I was at the liqueur store today when i saw a new bottle by JW. I couldn't resist and picked up a bottle of the Double Black. Supposedly it uses some scotch aged in burnt oak barrels. Lets just say it went really well with my Monte Edmundo. Great flavor. A little hot at first then mellows and finishes with a nice peat flavor. I think they have a winner in this one. I really enjoyed it, even more then the regular black label which is one of my staple scotches.


----------



## hoosiers2006 (Nov 23, 2010)

Love JW black. Havent seen this yet at the store I visit but will keep my eye out for it. Thanks


----------



## JohnnyFlake (May 31, 2006)

JW Black is my all time favorite "Go To" scotch. I have not seen the Double Black either. I'll be looking for it now. Is it in the same price bracket as the "Black"?


----------



## Sarge (Nov 21, 2010)

JohnnyFlake said:


> JW Black is my all time favorite "Go To" scotch. I have not seen the Double Black either. I'll be looking for it now. Is it in the same price bracket as the "Black"?

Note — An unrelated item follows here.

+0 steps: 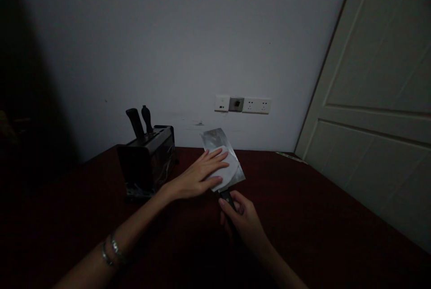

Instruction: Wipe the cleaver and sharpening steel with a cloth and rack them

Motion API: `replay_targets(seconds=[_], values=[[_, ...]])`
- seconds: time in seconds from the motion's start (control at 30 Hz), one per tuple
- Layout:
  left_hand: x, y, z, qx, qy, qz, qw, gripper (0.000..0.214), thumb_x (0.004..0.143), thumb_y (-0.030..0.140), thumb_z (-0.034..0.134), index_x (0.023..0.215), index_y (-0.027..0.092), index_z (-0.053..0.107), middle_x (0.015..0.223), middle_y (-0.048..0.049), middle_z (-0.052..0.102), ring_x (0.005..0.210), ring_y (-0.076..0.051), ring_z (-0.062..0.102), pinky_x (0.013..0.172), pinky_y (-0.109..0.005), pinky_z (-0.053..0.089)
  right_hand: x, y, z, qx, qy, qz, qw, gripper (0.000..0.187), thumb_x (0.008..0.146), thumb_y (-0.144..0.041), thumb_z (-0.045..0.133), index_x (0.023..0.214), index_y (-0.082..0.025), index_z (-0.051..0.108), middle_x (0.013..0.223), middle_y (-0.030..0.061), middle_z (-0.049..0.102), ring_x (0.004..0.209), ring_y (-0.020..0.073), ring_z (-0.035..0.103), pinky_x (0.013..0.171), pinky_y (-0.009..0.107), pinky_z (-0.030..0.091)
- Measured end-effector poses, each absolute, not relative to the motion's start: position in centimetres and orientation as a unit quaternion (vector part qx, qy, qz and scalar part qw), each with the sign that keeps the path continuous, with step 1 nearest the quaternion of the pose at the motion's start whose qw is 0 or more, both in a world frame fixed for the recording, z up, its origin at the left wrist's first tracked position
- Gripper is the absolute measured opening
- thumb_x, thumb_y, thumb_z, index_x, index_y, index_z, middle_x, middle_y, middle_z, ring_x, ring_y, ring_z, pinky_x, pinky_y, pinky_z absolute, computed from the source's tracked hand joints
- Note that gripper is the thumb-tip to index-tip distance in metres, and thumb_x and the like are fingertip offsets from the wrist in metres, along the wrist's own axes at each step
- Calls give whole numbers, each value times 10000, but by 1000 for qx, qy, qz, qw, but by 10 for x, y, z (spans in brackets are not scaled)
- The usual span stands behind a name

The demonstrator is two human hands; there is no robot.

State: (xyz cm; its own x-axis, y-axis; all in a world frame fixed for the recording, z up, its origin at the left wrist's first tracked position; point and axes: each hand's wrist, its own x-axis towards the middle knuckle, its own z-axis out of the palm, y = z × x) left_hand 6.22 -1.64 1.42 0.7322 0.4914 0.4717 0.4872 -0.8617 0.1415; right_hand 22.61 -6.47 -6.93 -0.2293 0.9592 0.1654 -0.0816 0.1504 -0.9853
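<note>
My right hand (242,215) is closed around the black handle (227,197) of a cleaver. Its wide, shiny blade (215,135) points up and away from me, tilted above the dark table. A white cloth or paper wipe (229,173) lies against the blade's face. Flat on that wipe rests my left hand (198,174), its fingers stretched out and spread, pressing it to the metal. Two silvery bracelets circle my left forearm. The lower end of the cleaver's handle is hidden in my right fist.
On the left of the dark red table (289,208) stands a knife block (148,154) with two black handles sticking up. Wall sockets (256,105) sit on the wall behind. At the right is a pale panelled door (373,100). A thin strip (290,157) lies at the table's back edge.
</note>
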Motion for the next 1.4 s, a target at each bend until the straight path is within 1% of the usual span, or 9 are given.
replay_targets(seconds=[0.07, 0.23, 0.37, 0.5, 0.77, 0.97, 1.07, 1.27, 1.4], values=[[62, -19, 16, 930, 263, 257, -18, 400, 892, 267, 432, 1291, 256, 410, 1455, -33, 220, 1356, -221, 106, 1088, -508, 139, 227, -65, -69, -379, -584, 525, 489, 327, 758, -487, 561, 726, -181, 451, 471, -69, 503, 294, 52, 388, 271, 157, 294], [64, -20, 15, 941, 238, 236, -49, 428, 837, 248, 523, 1261, 263, 463, 1459, -34, 202, 1354, -253, 93, 1080, -514, 168, 228, -66, -69, -383, -590, 518, 486, 308, 769, -467, 558, 743, -174, 467, 469, -73, 484, 308, 52, 384, 277, 157, 289], [63, -18, 15, 951, 233, 200, -34, 453, 833, 296, 542, 1276, 294, 446, 1458, -23, 198, 1351, -248, 124, 1075, -514, 180, 227, -68, -70, -385, -589, 519, 485, 307, 764, -464, 564, 751, -172, 473, 460, -80, 462, 313, 51, 369, 281, 155, 276], [59, -14, 17, 956, 241, 167, -10, 489, 820, 348, 560, 1289, 310, 427, 1466, -17, 158, 1353, -251, 98, 1073, -511, 177, 227, -69, -70, -388, -602, 512, 474, 324, 764, -494, 546, 762, -176, 484, 463, -78, 463, 318, 59, 377, 284, 163, 284], [53, -15, 20, 960, 245, 134, 36, 592, 762, 234, 623, 1303, 329, 405, 1468, -20, 129, 1352, -270, 67, 1061, -521, 196, 227, -71, -72, -401, -618, 509, 446, 310, 773, -487, 535, 796, -180, 501, 484, -70, 472, 326, 67, 384, 285, 170, 294], [66, -16, 10, 951, 253, 177, 23, 479, 810, 271, 573, 1273, 281, 453, 1469, -37, 155, 1354, -234, 104, 1077, -466, 203, 227, -74, -70, -428, -642, 446, 454, 282, 774, -451, 550, 771, -170, 530, 498, -51, 490, 400, 83, 440, 366, 186, 327], [70, -16, 9, 949, 260, 178, 24, 451, 815, 293, 568, 1255, 260, 476, 1462, -56, 178, 1351, -233, 120, 1077, -460, 205, 226, -75, -70, -422, -638, 459, 451, 294, 768, -458, 554, 769, -164, 542, 499, -48, 489, 406, 85, 439, 371, 190, 321], [61, -21, 21, 965, 225, 129, 36, 537, 785, 157, 570, 1284, 300, 434, 1465, -15, 138, 1351, -232, 90, 1078, -483, 194, 225, -73, -72, -419, -610, 506, 443, 323, 737, -465, 590, 800, -150, 558, 498, -51, 487, 370, 70, 399, 348, 187, 297], [58, -23, 25, 968, 207, 136, 38, 584, 754, 121, 590, 1276, 336, 437, 1454, 16, 168, 1343, -226, 128, 1078, -465, 223, 225, -71, -73, -423, -608, 489, 460, 330, 720, -473, 603, 780, -150, 574, 518, -32, 513, 410, 84, 433, 369, 194, 317]])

yeah it should be right about $40 like Black; maybe around $50 tops. :tu


----------



## CigarSnWhiskeY (Sep 6, 2011)

i have to try this surprised i havent seen it


----------



## Mr_mich (Sep 2, 2010)

it just came out. if you go to the JW webpage they have a store tracker that will tell you where you can find it. I completely stumbled upon it. Paid $44 in WA state which has rediculously high tax and state mark up. It's suposedly a limited run and won't be a staple, at least thats how they are marketing it, who knows....


----------



## Frodo (Oct 1, 2009)

JW Double Black has been around for a while as a Travel Retail exclusive bottling but they have expanded production recently to sell in some markets in regular retail. Here, JWB is $50 and the Double Black is $70. I had a sample of the DB and thought it was a very pretty whisky. Lighter then the regular Black and the flavours are more focused. More complex as well.


----------



## ko4000 (May 12, 2011)

A buddy brought some to poker night a month or so back, he said he brought it back from the Bahamas. I wouldnt say its lighter than reg black, its darker in color and very smoky. If you like peatier scotches with some sweetness than this fits the bill.


----------



## keithfjr (Apr 21, 2011)

I picked this up the other day. It was okay but really didn't do much for me. I expected a much heavier smoke and peat profile.


----------



## Mr_mich (Sep 2, 2010)

keithfjr said:


> I picked this up the other day. It was okay but really didn't do much for me. I expected a much heavier smoke and peat profile.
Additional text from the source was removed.